I quickly wake up.
The room is dark.
The atmosphere is silent.
It’s happening again, getting breath becomes a convulsive effort at best.
I lie there in bed, suddenly realizing that I’m gasping for a decent amount of air to fill my lungs, but it won’t come.
Morning confusion and pain, the more I struggle, the harder it is to get a good breath.
The more awake I become, the more I struggle, but there is only so much I can do to expand a ribcage that does not want to expand.
The short night’s sleep was enough to undo the progress I made the day before to loosen up the bones that make up my chest. All it takes is a few hours of stillness, if I can call tossing and turning most of the night, stillness. A few hours of sleep is enough for my ribs to tighten up again.
The pressure of the early morning air seems to crush in on me, and I fight for a breath. Muscle spasms quickly hit me and that adds to the confused and unnatural efforts it takes to capture unsteady, small amounts of air.
Even the unevenness of the wrinkled sheets pressing against my ribs cause excruciating pain for which I can find no relief. I toss and turn slowly from side to side finding that the wrinkled sheets have created little…how to describe…like little speed bumps all over the bed, and those push up into my body triggering more muscle spasms and crushing my chest.
Just a breath, just want no pain. “I just want to wake up and feel good in the morning,” my brain screams!
“If lying down is horrible, then sitting up must be better,” I say to myself.
I begin the sitting up process: I push myself into a sitting position, and then I swing my legs off the bed and I sit there in pain. I feel the spasms hit me in regular fits as I attempt to breath normally again.
It feels like the ‘Devil Hand Grip’ squeezing my chest. Perhaps, this is the ultimate wrestling hold of all time, I don’t know. What I do know is that this crushing hold happens with all too often a frequency.
After several minutes of sitting at the edge of the bed, there is no relief, it is the same…standing must be better. It is too bad that I can’t sleep while moving around, while walking.
Standing is better.
The ribs are still clamped down on my lungs, but they are easing slightly and loosening up the more I move, the more I breath.
The spasms subside as the minutes tick away: An hour goes by and breathing is considerably easier.
Breathing. A full and refreshing breath. Something so natural, so necessary, so unnoticed most of the time. However, when episodes like this happen, the lack of good breathing becomes very noticeable to the “Spondy” (a term for a person with Ankylosing Spondylitis), especially in the early hours of the morning.
What sets it off? I don’t know: It’s just the disease. That’s what happens. I should be used to it by now, after 26 years of mornings similar to this one today. But why should anyone ever get used to pain? I don’t have the answer to that one either, but I know that as a Spondy, it will come and that is all there is to it. I’m not bitching about it: I’m just sharing a few thoughts about what it is like for me with Ankylosing Spondylitis. Maybe there are others with AS who can identify with these types of mornings. If you can, then you are not alone. I only wish I had some answers for you to help make the “experience” easier.

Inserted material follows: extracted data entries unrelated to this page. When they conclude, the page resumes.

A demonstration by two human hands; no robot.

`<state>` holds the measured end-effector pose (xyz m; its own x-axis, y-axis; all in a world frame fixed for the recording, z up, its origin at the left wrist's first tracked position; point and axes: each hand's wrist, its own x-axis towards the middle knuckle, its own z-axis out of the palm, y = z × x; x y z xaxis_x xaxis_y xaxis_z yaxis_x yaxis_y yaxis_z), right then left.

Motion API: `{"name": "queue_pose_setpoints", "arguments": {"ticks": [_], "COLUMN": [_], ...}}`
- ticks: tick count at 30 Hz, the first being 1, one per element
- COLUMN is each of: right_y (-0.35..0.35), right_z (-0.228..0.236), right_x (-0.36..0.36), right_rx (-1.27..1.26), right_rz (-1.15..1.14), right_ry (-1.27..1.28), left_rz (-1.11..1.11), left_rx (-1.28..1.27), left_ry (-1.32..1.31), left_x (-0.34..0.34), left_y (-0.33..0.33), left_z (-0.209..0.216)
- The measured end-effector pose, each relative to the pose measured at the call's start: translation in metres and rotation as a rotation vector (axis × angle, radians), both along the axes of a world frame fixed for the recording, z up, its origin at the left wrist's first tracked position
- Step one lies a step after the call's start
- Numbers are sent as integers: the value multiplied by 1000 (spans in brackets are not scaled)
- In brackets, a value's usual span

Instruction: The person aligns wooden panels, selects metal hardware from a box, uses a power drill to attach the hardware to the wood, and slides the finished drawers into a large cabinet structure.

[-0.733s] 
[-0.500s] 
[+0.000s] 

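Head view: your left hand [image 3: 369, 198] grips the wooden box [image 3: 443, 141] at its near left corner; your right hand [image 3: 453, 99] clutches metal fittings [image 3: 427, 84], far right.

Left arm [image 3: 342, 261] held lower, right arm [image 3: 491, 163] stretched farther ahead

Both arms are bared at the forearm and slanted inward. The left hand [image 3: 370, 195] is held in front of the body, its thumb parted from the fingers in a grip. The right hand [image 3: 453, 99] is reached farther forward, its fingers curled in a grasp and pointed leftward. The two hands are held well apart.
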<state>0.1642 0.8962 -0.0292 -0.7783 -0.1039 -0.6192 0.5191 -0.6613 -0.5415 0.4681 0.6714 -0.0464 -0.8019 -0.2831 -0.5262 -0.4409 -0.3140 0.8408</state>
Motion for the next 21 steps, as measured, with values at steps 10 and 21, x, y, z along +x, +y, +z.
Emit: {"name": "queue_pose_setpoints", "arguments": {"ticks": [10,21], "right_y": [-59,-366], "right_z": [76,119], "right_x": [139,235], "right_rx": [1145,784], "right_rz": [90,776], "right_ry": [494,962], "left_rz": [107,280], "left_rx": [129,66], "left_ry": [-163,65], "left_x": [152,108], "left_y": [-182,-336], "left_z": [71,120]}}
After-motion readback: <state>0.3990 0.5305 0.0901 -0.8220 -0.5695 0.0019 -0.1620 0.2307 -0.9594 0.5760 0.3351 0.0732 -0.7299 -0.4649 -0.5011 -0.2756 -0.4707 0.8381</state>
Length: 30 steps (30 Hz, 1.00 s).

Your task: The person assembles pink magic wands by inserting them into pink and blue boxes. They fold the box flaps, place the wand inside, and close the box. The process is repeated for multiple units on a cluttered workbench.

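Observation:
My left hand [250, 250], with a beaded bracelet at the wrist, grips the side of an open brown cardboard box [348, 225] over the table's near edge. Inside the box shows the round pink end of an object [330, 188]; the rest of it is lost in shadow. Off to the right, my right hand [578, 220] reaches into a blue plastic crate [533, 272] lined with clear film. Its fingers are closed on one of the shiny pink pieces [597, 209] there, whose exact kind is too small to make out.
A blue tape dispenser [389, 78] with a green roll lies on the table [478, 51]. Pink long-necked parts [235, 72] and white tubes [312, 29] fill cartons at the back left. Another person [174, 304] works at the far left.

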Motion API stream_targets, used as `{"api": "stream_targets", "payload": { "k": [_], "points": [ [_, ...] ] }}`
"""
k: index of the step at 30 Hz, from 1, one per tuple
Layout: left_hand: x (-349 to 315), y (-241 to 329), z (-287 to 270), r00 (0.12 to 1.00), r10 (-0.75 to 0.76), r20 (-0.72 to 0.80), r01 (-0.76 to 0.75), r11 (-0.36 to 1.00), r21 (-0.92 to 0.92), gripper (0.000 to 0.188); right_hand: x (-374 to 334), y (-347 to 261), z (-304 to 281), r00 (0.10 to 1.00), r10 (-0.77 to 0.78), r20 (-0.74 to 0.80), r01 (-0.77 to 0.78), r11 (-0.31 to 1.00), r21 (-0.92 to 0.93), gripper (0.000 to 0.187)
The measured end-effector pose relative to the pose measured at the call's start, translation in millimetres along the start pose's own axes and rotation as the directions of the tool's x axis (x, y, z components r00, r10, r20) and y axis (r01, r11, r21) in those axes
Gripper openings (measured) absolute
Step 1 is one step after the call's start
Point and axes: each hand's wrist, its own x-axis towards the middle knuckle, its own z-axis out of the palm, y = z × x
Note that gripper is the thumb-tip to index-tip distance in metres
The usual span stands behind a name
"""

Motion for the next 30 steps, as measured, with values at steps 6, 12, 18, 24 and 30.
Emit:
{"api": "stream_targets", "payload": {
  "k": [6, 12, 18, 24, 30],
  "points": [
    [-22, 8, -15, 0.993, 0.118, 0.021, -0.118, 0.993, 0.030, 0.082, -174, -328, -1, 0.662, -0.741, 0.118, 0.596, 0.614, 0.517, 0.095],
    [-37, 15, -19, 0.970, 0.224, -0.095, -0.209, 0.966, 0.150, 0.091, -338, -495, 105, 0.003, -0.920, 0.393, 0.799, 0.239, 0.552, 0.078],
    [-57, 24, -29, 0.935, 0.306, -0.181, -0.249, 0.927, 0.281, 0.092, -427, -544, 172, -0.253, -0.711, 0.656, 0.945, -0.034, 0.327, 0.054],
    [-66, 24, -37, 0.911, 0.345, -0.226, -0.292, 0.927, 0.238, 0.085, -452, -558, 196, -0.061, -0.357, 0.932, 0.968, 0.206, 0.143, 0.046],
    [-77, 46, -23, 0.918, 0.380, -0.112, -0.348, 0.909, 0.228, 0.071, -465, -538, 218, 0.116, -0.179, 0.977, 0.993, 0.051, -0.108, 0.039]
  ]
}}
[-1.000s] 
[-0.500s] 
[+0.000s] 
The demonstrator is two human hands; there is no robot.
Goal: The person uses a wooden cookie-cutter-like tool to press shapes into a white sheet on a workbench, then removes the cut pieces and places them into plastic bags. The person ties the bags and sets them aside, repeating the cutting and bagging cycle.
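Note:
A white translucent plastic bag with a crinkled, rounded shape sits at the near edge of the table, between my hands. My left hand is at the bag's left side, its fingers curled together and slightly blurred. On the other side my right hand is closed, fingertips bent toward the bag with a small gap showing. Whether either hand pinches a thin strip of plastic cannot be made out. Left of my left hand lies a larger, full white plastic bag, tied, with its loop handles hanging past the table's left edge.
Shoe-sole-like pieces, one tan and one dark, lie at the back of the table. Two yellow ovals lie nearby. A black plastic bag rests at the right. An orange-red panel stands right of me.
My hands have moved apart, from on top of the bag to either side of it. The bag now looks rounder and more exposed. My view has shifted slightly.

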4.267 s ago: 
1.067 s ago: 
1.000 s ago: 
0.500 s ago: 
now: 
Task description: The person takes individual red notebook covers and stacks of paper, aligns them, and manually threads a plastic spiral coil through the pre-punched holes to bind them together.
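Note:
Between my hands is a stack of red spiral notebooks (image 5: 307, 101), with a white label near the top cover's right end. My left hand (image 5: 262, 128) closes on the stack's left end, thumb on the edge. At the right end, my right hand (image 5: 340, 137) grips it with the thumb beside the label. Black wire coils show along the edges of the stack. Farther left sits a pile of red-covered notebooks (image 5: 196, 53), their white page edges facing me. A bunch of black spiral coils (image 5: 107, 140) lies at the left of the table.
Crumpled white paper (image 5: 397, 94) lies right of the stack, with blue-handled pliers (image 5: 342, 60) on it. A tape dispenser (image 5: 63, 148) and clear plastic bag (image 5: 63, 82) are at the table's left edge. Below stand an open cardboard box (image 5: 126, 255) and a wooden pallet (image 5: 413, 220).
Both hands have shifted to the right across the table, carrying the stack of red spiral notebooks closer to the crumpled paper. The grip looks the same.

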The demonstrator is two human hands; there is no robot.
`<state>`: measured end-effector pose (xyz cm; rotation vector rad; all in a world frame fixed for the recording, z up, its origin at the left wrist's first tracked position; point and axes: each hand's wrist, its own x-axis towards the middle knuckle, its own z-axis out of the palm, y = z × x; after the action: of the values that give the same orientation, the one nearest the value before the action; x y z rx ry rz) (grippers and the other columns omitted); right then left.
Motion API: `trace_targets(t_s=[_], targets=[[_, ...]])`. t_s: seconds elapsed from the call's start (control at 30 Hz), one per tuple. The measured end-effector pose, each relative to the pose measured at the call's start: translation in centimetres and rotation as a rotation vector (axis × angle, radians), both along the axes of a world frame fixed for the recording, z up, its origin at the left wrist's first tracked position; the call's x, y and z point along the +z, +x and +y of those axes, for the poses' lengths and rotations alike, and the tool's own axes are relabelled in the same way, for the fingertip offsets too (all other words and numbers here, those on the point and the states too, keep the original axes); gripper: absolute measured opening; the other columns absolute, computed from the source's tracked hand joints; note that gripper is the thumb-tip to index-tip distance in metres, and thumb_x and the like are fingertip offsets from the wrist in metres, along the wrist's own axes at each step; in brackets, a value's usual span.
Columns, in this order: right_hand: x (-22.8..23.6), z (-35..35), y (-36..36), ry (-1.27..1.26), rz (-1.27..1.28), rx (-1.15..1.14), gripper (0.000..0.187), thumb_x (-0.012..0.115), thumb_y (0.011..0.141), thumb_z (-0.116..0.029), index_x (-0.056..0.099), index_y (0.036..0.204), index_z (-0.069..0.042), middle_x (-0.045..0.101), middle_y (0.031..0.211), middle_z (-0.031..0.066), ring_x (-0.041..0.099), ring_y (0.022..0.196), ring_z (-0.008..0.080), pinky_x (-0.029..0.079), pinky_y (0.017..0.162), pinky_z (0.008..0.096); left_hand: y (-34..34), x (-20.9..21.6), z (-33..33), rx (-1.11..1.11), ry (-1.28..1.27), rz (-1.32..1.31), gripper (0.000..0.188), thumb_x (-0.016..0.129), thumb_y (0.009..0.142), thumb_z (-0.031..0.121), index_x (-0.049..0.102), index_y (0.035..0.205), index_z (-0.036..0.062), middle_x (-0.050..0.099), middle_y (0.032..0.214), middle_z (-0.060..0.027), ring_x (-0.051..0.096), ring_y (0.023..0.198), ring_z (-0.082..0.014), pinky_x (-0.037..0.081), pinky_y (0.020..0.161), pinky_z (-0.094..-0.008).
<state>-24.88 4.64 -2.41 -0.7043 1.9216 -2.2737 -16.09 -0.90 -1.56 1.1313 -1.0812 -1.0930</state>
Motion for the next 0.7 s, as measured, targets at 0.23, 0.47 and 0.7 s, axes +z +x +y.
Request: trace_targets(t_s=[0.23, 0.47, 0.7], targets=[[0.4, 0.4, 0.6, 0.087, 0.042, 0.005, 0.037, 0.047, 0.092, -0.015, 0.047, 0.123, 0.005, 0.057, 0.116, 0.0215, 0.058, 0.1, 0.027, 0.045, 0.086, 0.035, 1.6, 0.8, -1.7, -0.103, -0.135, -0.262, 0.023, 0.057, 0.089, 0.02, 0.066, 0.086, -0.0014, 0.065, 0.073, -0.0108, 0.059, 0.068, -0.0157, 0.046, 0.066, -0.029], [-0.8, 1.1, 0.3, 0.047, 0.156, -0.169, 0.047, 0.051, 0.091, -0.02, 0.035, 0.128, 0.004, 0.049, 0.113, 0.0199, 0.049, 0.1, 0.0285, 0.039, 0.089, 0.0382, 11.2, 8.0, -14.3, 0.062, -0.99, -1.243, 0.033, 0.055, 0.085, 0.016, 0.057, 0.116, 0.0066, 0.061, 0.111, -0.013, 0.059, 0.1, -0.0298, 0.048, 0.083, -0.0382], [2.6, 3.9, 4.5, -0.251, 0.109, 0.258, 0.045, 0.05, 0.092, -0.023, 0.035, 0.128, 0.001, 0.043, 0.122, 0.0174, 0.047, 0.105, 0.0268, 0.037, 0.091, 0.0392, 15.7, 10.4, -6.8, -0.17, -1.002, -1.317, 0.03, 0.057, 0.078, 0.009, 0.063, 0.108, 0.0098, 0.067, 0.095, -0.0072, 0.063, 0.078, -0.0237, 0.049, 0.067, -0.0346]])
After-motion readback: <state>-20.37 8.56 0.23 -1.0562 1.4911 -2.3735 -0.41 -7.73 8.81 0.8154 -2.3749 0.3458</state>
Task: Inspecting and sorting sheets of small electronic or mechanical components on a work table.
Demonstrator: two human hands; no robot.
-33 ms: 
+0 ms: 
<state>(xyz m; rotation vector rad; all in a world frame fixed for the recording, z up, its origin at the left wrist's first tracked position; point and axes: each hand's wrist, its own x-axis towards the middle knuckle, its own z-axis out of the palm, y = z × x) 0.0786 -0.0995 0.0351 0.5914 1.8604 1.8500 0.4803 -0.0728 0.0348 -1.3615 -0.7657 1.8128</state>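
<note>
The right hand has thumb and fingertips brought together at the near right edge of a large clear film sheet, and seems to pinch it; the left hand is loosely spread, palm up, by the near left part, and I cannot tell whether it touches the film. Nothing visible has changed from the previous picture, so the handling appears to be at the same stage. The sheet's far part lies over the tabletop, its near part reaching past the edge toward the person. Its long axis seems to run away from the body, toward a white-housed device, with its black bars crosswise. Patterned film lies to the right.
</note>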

One thing I can tell you is that there are, what I call, trigger foods: Trigger Foods are those that seem to cause inflammation in the body. At least, the list of foods that follow are some of the ones that make me feel very horrible the next morning, because they seem to consistently cause more stiffness and pain for me:
- yellow dhal (lentils)
- tomatoes, tomato paste, and tomato sauce (ketchup is OK, however – not sure why, but happy about this!).
- …and there are more, but these are my worst.
The problem is: I love eating all of these things! Damn the Arthritis! Anyway, these foods, or any type of food that has a lot of these products in them (i.e., pizza, and many of the South Indian foods that I like to eat), seem to cause me extra pain. All I can say is: “Eat at your own risk!”
I’ve had my share of good, bad and ugly mornings. This one was particularly UGLY! Maybe that is why this blog entry is finally surfacing.
Maybe it’s just the wrinkled sheets.